■ **INSTRUCTIONS TO FOLLOW**
Only the text of the records, copied exactly, is wanted; no pictures.

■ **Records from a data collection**
+ + + +
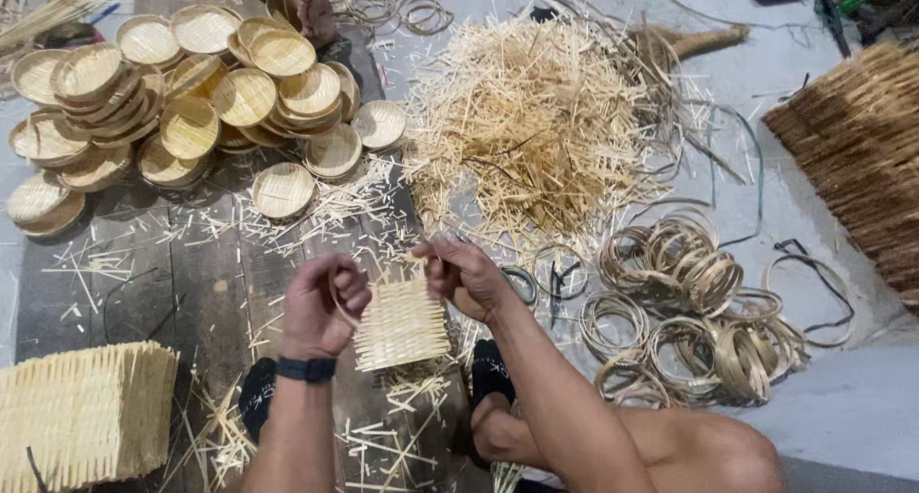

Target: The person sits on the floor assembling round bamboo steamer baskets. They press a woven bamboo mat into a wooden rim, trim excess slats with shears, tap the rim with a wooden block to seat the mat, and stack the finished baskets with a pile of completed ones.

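Small square woven bamboo mat (pixel 402 325) held low at centre, above a dark wooden board (pixel 201 273) strewn with offcuts. Left hand (pixel 324 302) clenched on its left edge together with a thin bamboo ring (pixel 337 300); right hand (pixel 462 275) pinching the upper right corner. Stack of mats (pixel 81 416) lower left, round woven trays (pixel 191 100) beyond, heap of bamboo trimmings (pixel 531 120) ahead, loose hoops (pixel 689 302) to the right.

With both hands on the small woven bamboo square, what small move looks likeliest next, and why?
Probably seating the ring onto the woven bamboo mat. The left hand grips the mat's left edge with a thin bamboo ring curving by its fingers, and the right hand pinches the top right corner. Finished round trays lie ahead, loose rings to the right.
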The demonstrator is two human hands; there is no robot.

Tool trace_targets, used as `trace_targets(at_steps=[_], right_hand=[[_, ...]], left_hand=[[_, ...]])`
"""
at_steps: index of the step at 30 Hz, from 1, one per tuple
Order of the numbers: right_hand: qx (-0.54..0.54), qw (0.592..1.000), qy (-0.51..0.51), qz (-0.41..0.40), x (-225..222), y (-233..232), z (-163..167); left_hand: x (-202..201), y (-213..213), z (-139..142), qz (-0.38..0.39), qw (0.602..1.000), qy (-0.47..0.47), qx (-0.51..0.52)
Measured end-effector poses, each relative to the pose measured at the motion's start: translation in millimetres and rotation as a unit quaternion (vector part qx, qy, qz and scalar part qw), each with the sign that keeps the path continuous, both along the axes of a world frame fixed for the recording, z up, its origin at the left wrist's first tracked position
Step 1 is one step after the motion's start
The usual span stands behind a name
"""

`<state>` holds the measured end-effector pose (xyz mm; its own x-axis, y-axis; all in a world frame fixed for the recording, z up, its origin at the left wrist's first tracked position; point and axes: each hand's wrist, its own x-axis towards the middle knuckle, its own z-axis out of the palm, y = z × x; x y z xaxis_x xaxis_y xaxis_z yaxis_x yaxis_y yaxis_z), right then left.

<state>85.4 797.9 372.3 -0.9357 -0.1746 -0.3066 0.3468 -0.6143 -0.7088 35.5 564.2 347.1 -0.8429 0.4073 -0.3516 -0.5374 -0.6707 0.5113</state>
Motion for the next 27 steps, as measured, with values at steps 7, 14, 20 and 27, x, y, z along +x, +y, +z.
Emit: trace_targets(at_steps=[7,14,20,27], right_hand=[[-0.003,0.997,-0.012,0.072,0,-2,-48],[0.223,0.974,-0.001,0.033,-2,7,-90],[0.451,0.889,-0.061,-0.059,6,5,-180],[0.624,0.78,-0.037,-0.032,20,-16,-227]], left_hand=[[1,1,-13,-0.08,0.981,-0.12,-0.132],[-2,-4,-61,0.059,0.99,-0.12,-0.051],[19,-5,-169,0.111,0.89,0.046,-0.439],[38,-17,-218,-0.003,0.684,0.139,-0.716]])
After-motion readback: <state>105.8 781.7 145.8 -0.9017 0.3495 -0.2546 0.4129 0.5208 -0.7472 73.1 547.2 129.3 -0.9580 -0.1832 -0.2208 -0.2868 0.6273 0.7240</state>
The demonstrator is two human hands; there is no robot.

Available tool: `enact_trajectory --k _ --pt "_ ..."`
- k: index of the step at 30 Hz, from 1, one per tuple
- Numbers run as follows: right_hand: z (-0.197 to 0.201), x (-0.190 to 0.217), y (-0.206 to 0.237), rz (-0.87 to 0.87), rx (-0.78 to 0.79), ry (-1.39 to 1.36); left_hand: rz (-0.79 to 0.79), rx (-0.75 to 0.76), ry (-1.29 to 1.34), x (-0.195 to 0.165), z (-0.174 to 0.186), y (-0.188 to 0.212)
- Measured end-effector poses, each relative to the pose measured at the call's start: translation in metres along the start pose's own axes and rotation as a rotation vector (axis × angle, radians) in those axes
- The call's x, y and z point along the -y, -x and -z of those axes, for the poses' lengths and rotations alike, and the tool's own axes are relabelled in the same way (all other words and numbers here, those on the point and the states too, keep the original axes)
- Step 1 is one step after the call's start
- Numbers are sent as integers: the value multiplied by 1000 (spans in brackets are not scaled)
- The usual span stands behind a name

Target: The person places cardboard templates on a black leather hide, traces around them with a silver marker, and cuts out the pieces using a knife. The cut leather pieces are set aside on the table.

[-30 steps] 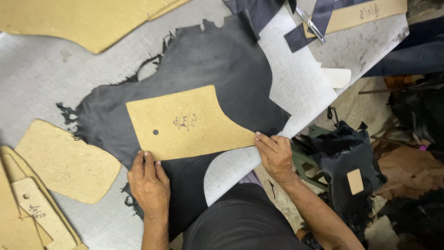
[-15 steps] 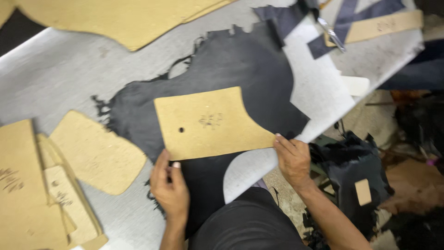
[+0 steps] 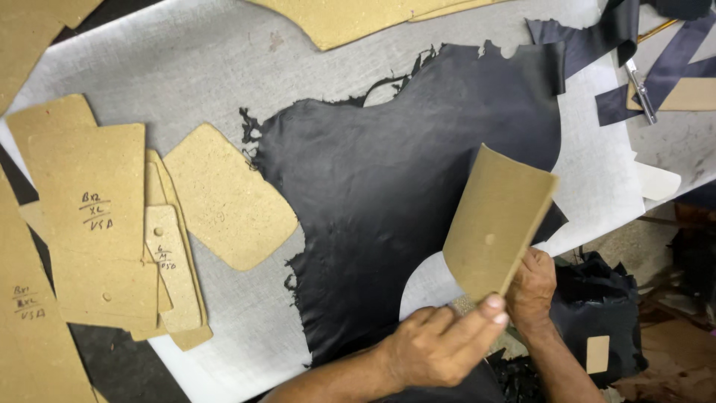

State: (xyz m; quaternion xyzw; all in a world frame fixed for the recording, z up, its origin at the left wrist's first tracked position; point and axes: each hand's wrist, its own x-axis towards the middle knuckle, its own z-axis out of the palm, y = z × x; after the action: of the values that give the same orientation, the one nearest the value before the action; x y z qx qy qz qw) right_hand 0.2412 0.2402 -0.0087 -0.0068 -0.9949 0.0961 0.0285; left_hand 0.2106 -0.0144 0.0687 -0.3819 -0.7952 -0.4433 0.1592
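A large black leather hide (image 3: 388, 186) with ragged edges lies spread on the grey table (image 3: 224, 67). Above its right part a tan cardboard pattern piece (image 3: 496, 216) is lifted and tilted on edge. My left hand (image 3: 436, 347) pinches the pattern's lower corner with thumb and fingers. Behind the same corner, at the table's near edge, my right hand (image 3: 531, 287) grips it too. A curved cut-out shows in the hide just left of my hands.
Several tan cardboard patterns (image 3: 112, 224) lie stacked at the left, and one rounded pattern (image 3: 227, 198) sits beside the hide. More cardboard (image 3: 358, 19) lies at the far edge. Dark leather strips and a metal tool (image 3: 641, 89) are at the upper right. Dark scraps (image 3: 597, 313) pile below the table.
The cardboard pattern lay flat on the hide with both hands pressing its lower edge; now both hands have lifted it off and tilted it up at the right. The view shifted right.
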Motion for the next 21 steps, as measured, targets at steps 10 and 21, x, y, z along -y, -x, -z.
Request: enact_trajectory --k 10,21 --pt "14 13 -7 -292 2 -599 -15 62 158 -3 3 -15" --pt "5 5 -2 -31 -27 -142 -92 203 153 5 14 -14"
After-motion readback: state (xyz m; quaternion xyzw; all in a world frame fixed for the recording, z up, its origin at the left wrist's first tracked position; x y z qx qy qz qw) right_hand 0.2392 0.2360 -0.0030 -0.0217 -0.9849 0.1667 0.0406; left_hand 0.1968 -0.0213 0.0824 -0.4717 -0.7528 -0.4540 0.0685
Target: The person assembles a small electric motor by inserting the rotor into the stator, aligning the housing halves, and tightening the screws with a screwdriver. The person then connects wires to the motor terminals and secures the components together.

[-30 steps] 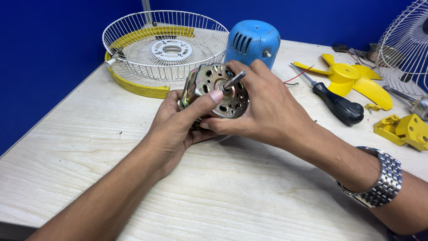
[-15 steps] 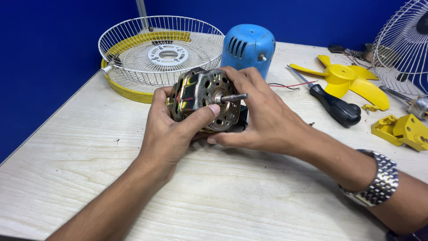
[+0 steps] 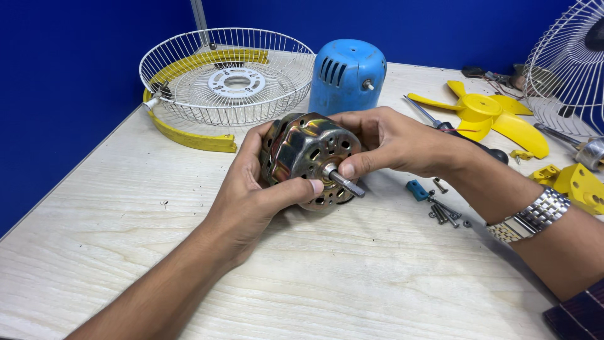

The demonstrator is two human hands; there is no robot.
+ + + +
■ **EXERCISE ANSWER**
Target: The person sits on the floor assembling round bamboo steamer baskets. They press a woven bamboo mat into a wooden rim, trim excess slats with shears, tap the rim with a wooden block to seat the mat, and stack the finished baskets with a pile of completed ones.

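Small square woven bamboo mat (pixel 402 325) held low at centre, above a dark wooden board (pixel 201 273) strewn with offcuts. Left hand (pixel 324 302) clenched on its left edge together with a thin bamboo ring (pixel 337 300); right hand (pixel 462 275) pinching the upper right corner. Stack of mats (pixel 81 416) lower left, round woven trays (pixel 191 100) beyond, heap of bamboo trimmings (pixel 531 120) ahead, loose hoops (pixel 689 302) to the right.

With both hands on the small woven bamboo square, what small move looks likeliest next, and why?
Probably seating the ring onto the woven bamboo mat. The left hand grips the mat's left edge with a thin bamboo ring curving by its fingers, and the right hand pinches the top right corner. Finished round trays lie ahead, loose rings to the right.
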The demonstrator is two human hands; there is no robot.

Tool trace_targets, used as `trace_targets(at_steps=[_], right_hand=[[_, ...]], left_hand=[[_, ...]])`
"""
at_steps: index of the step at 30 Hz, from 1, one per tuple
Order of the numbers: right_hand: qx (-0.54..0.54), qw (0.592..1.000), qy (-0.51..0.51), qz (-0.41..0.40), x (-225..222), y (-233..232), z (-163..167); left_hand: x (-202..201), y (-213..213), z (-139..142), qz (-0.38..0.39), qw (0.602..1.000), qy (-0.47..0.47), qx (-0.51..0.52)
Measured end-effector poses, each relative to the pose measured at the motion's start: translation in millimetres and rotation as a unit quaternion (vector part qx, qy, qz and scalar part qw), each with the sign that keeps the path continuous, both along the axes of a world frame fixed for the recording, z up, its origin at the left wrist's first tracked position
Step 1 is one step after the motion's start
The usual span stands behind a name
"""

`<state>` holds the measured end-effector pose (xyz mm; its own x-axis, y-axis; all in a world frame fixed for the recording, z up, its origin at the left wrist's first tracked position; point and axes: each hand's wrist, its own x-axis towards the middle knuckle, its own z-axis out of the palm, y = z × x; x y z xaxis_x xaxis_y xaxis_z yaxis_x yaxis_y yaxis_z), right then left.

<state>85.4 797.9 372.3 -0.9357 -0.1746 -0.3066 0.3468 -0.6143 -0.7088 35.5 564.2 347.1 -0.8429 0.4073 -0.3516 -0.5374 -0.6707 0.5113</state>
Motion for the next 27 steps, as measured, with values at steps 7, 14, 20 and 27, x, y, z along +x, +y, +z.
Emit: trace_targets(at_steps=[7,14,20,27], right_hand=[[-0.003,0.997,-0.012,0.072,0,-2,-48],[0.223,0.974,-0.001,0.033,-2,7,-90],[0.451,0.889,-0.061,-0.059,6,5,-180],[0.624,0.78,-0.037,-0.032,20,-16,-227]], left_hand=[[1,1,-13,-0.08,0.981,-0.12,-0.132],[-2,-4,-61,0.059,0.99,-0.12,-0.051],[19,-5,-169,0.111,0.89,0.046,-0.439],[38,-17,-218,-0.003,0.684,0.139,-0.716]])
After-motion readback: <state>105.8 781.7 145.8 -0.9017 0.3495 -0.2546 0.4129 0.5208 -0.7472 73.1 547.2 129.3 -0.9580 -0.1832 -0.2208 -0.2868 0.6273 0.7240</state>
The demonstrator is two human hands; there is no robot.

Available tool: `enact_trajectory --k _ --pt "_ ..."`
- k: index of the step at 30 Hz, from 1, one per tuple
- Numbers run as follows: right_hand: z (-0.197 to 0.201), x (-0.190 to 0.217), y (-0.206 to 0.237), rz (-0.87 to 0.87), rx (-0.78 to 0.79), ry (-1.39 to 1.36); left_hand: rz (-0.79 to 0.79), rx (-0.75 to 0.76), ry (-1.29 to 1.34), x (-0.195 to 0.165), z (-0.174 to 0.186), y (-0.188 to 0.212)
- Measured end-effector poses, each relative to the pose measured at the call's start: translation in metres along the start pose's own axes and rotation as a rotation vector (axis × angle, radians) in those axes
- The call's x, y and z point along the -y, -x and -z of those axes, for the poses' lengths and rotations alike, and the tool's own axes are relabelled in the same way (all other words and numbers here, those on the point and the states too, keep the original axes)
- Step 1 is one step after the call's start
- Numbers are sent as integers: the value multiplied by 1000 (spans in brackets are not scaled)
- The usual span stands behind a name

Target: The person places cardboard templates on a black leather hide, traces around them with a silver marker, and cuts out the pieces using a knife. The cut leather pieces are set aside on the table.

[-30 steps] 
[-15 steps] 
[+0 steps] 

State: (xyz m; quaternion xyzw; all in a world frame fixed for the recording, z up, its origin at the left wrist's first tracked position; point and axes: each hand's wrist, its own x-axis towards the middle knuckle, its own z-axis out of the palm, y = z × x; after the action: of the values that give the same orientation, the one nearest the value before the action; x y z qx qy qz qw) right_hand 0.2412 0.2402 -0.0087 -0.0068 -0.9949 0.0961 0.0285; left_hand 0.2106 -0.0144 0.0687 -0.3819 -0.7952 -0.4433 0.1592
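A large black leather hide (image 3: 388, 186) with ragged edges lies spread on the grey table (image 3: 224, 67). Above its right part a tan cardboard pattern piece (image 3: 496, 216) is lifted and tilted on edge. My left hand (image 3: 436, 347) pinches the pattern's lower corner with thumb and fingers. Behind the same corner, at the table's near edge, my right hand (image 3: 531, 287) grips it too. A curved cut-out shows in the hide just left of my hands.
Several tan cardboard patterns (image 3: 112, 224) lie stacked at the left, and one rounded pattern (image 3: 227, 198) sits beside the hide. More cardboard (image 3: 358, 19) lies at the far edge. Dark leather strips and a metal tool (image 3: 641, 89) are at the upper right. Dark scraps (image 3: 597, 313) pile below the table.
The cardboard pattern lay flat on the hide with both hands pressing its lower edge; now both hands have lifted it off and tilted it up at the right. The view shifted right.
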Motion for the next 21 steps, as measured, targets at steps 10 and 21, x, y, z along -y, -x, -z.
Request: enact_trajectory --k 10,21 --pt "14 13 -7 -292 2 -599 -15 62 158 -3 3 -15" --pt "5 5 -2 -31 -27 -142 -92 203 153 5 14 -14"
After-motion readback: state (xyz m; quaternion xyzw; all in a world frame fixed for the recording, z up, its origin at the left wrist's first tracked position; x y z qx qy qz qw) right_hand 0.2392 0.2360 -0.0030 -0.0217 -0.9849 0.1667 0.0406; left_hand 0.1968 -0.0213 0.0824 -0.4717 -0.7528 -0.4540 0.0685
Target: The person assembles a small electric motor by inserting the rotor into the stator, aligning the housing halves, and tightening the screws with a screwdriver. The person then connects wires to the motor terminals and secures the components together.

[-30 steps] 
[-15 steps] 
[+0 steps] 

The demonstrator is two human hands; there is no robot.

This answer is finished.